Control your Data Structures

Complex logic should be implemented on data structures you have full control on: an internal Domain Model that you can tailor to your problem to simplify your code.

Contents

Key Terms

Here is an (opinionated) list of term definitions used in this article:

Domain = The area in code where you want to keep the most complex part of the logic of your application. A goal of any architecture is to cleanup the environment in which the essential complexity of your system is implemented.
Data Transfer Object (DTO) = an object moving across system boundaries, for example marshalled as JSON, XML, or in a binary format.
API = The entry points to a system (REST endpoints or message queues) along with the DTOs involved. Many system expose a REST API and call APIs of other systems in turn.
Domain Object (eg Value Object, Entity, Aggregate) = internal data structures of your application, often persisted in some database but otherwise invisible from the outside of the system

Preview

The entire article is based on a single slide from my Design Patterns training. I am struggling hard, but with little success, to find time to extract out such ideas from my training and talks into blog entries, because I know many developers prefer to read than watch.

Context

The ideas in this article apply best to backend applications that implement (complex) business rules, state transitioning, and persist their data to some database. Complex mobile apps, as well as batch applications, are also in scope, given they implement a considerable amount of internal logic.

However, the article is of little use for designing single-page applications (eg React, Angular, Vue, vanilla…) since the amount of internal logic to implement is rather limited in their case, and they also lack internal persistent storage. The same happens to ‘aggregators’, systems that just enrich and combine data coming from other larger systems in order to consolidate a convenient view for their clients.

Reasons to Avoid DTOs

Imagine you start implementing complex application rules on top of DTOs, either of your API or belonging to a 3rd party API you call.

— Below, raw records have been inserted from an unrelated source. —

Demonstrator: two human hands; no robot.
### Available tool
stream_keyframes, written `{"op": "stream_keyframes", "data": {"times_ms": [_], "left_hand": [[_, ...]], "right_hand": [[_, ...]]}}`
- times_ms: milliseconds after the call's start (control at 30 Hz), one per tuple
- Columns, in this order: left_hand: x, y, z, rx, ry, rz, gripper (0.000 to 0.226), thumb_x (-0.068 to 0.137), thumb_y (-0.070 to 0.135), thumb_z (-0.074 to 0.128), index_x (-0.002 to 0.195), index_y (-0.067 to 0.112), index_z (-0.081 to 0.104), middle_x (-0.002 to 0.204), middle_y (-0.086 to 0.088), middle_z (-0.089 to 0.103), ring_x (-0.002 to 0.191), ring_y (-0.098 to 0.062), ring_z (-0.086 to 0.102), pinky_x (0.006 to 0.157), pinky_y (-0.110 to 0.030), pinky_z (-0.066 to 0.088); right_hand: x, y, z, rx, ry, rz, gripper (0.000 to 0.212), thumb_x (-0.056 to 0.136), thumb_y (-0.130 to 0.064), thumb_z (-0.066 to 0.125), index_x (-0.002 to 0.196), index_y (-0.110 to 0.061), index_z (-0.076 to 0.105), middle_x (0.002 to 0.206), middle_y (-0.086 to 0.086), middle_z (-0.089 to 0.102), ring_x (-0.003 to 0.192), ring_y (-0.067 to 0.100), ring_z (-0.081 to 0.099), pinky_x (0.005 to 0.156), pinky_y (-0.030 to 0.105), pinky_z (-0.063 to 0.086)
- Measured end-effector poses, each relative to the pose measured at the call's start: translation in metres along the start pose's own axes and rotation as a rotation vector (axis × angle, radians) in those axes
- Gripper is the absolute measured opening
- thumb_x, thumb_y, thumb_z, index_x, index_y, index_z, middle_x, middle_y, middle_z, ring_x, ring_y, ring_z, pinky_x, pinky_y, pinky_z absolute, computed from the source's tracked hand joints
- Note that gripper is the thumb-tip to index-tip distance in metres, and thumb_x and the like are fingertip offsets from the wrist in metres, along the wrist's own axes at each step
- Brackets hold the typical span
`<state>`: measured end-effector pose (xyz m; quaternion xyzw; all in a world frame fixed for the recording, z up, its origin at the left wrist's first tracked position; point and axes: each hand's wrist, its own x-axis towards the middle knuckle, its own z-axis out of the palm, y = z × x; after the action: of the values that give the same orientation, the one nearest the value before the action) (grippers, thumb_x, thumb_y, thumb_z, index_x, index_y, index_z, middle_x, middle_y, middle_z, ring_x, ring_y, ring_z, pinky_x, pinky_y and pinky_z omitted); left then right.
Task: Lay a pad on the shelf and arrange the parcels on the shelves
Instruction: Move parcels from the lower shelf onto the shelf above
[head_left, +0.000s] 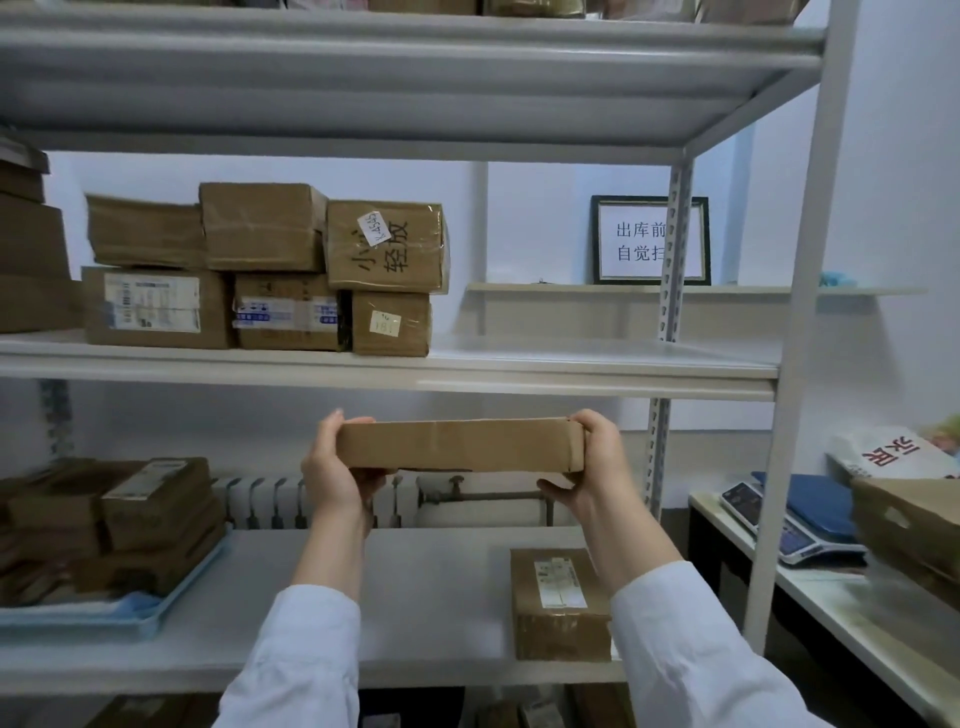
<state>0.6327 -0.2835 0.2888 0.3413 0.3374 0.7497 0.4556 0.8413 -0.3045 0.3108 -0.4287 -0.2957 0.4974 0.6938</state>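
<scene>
A long flat cardboard parcel (460, 445) hangs level in the air just below the front edge of the middle shelf (597, 364). My left hand (335, 467) grips its left end and my right hand (589, 470) grips its right end, thumbs underneath. The middle shelf carries a pale pad (623, 353) on its right half and several stacked brown parcels (270, 270) on its left half. On the lower shelf (426, 597) stands one small labelled parcel (560, 605) at the right. A blue pad (104, 613) at the left holds a pile of parcels (119, 519).
The white shelf upright (800, 364) stands at the right. Beyond it a side table (831, 597) holds a scale (789, 525), a cardboard box (914, 525) and a white bag. A framed notice (649, 240) sits on a wall ledge. A radiator (291, 501) is behind the lower shelf.
</scene>
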Motion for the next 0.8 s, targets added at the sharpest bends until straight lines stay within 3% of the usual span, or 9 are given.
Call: {"op": "stream_keyframes", "data": {"times_ms": [100, 233, 333, 667, 800], "left_hand": [[-0.010, 0.004, 0.005, 0.024, -0.018, 0.051, 0.042, 0.072, 0.059, 0.049, 0.077, 0.022, 0.068, 0.084, -0.007, 0.064, 0.071, -0.020, 0.062, 0.055, -0.027, 0.047], [-0.024, 0.014, 0.013, 0.051, -0.054, 0.145, 0.033, 0.082, 0.055, 0.048, 0.083, 0.024, 0.060, 0.086, -0.008, 0.061, 0.069, -0.021, 0.063, 0.051, -0.026, 0.048], [-0.033, 0.027, 0.022, 0.051, -0.053, 0.205, 0.027, 0.089, 0.048, 0.048, 0.088, 0.022, 0.056, 0.088, -0.009, 0.059, 0.070, -0.022, 0.063, 0.047, -0.024, 0.049], [-0.056, 0.070, 0.048, 0.021, 0.006, 0.331, 0.027, 0.087, 0.048, 0.052, 0.083, 0.021, 0.057, 0.082, -0.008, 0.061, 0.069, -0.023, 0.060, 0.039, -0.017, 0.045], [-0.064, 0.091, 0.059, 0.003, 0.013, 0.404, 0.027, 0.085, 0.048, 0.055, 0.079, 0.021, 0.059, 0.075, -0.004, 0.061, 0.062, -0.020, 0.060, 0.037, -0.016, 0.041]], "right_hand": [[-0.002, -0.012, -0.003, -0.004, -0.009, 0.020, 0.006, 0.081, -0.021, 0.046, 0.079, -0.016, 0.050, 0.076, 0.004, 0.051, 0.072, 0.018, 0.048, 0.084, 0.044, 0.045], [-0.007, -0.027, -0.011, 0.020, -0.049, 0.019, 0.015, 0.079, -0.023, 0.046, 0.067, -0.019, 0.053, 0.074, 0.003, 0.053, 0.078, 0.020, 0.048, 0.091, 0.047, 0.043], [-0.013, -0.038, -0.014, 0.056, -0.058, 0.038, 0.014, 0.079, -0.025, 0.047, 0.070, -0.018, 0.056, 0.080, 0.004, 0.053, 0.085, 0.022, 0.049, 0.086, 0.045, 0.044], [-0.037, -0.086, -0.010, 0.033, -0.145, 0.025, 0.014, 0.077, -0.029, 0.048, 0.068, -0.021, 0.054, 0.076, 0.002, 0.052, 0.079, 0.021, 0.049, 0.069, 0.038, 0.045], [-0.047, -0.109, -0.007, 0.034, -0.183, -0.004, 0.015, 0.077, -0.029, 0.046, 0.067, -0.022, 0.055, 0.075, 0.000, 0.053, 0.077, 0.021, 0.050, 0.071, 0.039, 0.046]]}}
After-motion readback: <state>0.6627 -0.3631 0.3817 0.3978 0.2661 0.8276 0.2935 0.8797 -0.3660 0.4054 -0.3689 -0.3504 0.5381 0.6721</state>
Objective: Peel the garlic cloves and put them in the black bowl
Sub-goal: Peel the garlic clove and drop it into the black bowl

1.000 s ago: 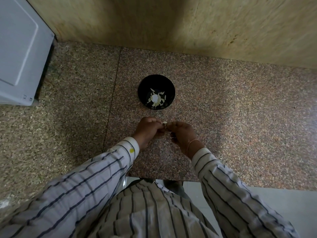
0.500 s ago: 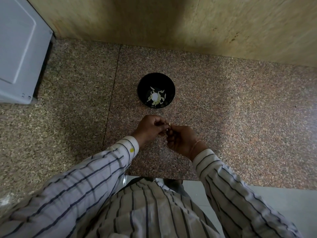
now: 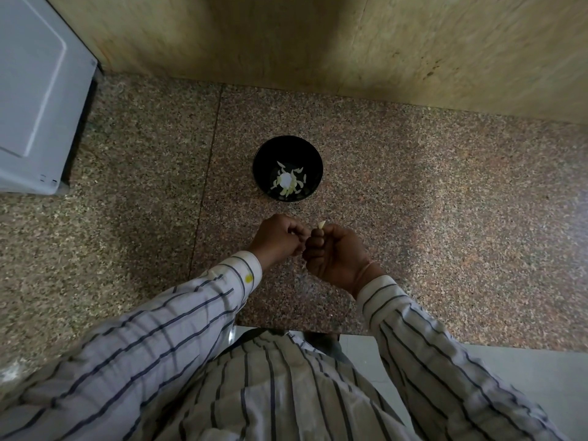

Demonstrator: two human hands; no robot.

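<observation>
The black bowl (image 3: 288,148) stands on the granite counter (image 3: 413,202), with several pale garlic cloves (image 3: 288,183) lying in its bottom. Just in front of the bowl, my right hand (image 3: 337,253) pinches a small pale garlic clove (image 3: 321,225) that sticks up above its fingers. My left hand (image 3: 280,238) is curled right beside it, fingertips against the right hand's fingers; whether it holds skin or the clove's lower part is hidden.
A grey appliance (image 3: 38,100) stands at the far left of the counter. A beige stone wall (image 3: 318,43) rises behind the bowl. The counter's front edge (image 3: 445,342) runs just above my striped shirt.
The clove's tip now shows above my right hand's fingers, where before both hands covered it. The hands have shifted slightly and stay pressed together in front of the bowl.
</observation>
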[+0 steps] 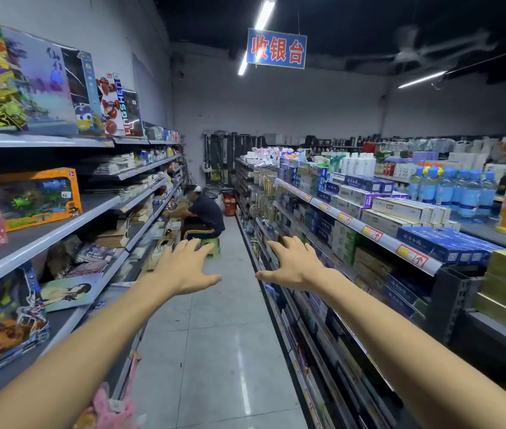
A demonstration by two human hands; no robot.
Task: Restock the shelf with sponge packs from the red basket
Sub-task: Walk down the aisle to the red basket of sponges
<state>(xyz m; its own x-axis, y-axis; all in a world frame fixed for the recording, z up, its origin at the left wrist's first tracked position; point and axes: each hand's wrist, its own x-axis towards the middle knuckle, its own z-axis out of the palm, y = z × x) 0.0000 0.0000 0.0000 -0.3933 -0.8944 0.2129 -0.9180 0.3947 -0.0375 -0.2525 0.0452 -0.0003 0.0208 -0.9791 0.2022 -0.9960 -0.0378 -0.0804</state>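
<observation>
Zero packs placed, as far as can be judged: no sponge pack in either hand, none recognisable anywhere in view. Everything left to do: reaching the basket, lifting packs out, finding their shelf, filling it.

To the left of the fingers, long grey metal shelving (pixel 59 231) loaded with boxed toys and flat card packs. To the right of the fingers, matching grey shelving (pixel 353 225) full of blue and white toothpaste cartons behind yellow price tags. Below, pale tiled floor (pixel 214 335).

Ahead of the fingertips and well apart from them, a seated person in a dark top (pixel 206 212) on a small green plastic stool (pixel 212 243), turned toward the left shelves.

Stretched forward side by side, palms down: left hand (pixel 183 267) and right hand (pixel 291 263), fingers (pixel 295 243) spread and straight, gripping nothing, touching nothing.

Smallest and farthest: a red plastic basket (pixel 229 205), beyond the fingertips at the far end of the aisle, on the floor just right of the seated person, seen in the gap between the two hands. Too small and dim for its contents to be read; sponge packs inside only presumed.
</observation>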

For example, you implement elaborate validation and further data enhancement on DTOs, changing their state, or otherwise allowing them to enter deep through dozens/hundreds of complex lines of code. Many microservices I consulted and reviewed in my training sessions attempted to do this. But pretty soon you realize that your central logic becomes polluted, and you start hating DTOs, for the reasons listed below. The alternative that I invite you to contemplate is to create new Domain Objects to which you map the DTOs, such that you enter your core logic with objects under your control.

So, why do we hate DTOs?

DTOs are Bloated

Most DTOs exposed by 3rd party APIs are more general and include more fields than the subset of attributes that you need in your application. It’s much easier to understand a method call taking an object containing 3 fields than one taking an argument with 12 fields (plus 2 children lists).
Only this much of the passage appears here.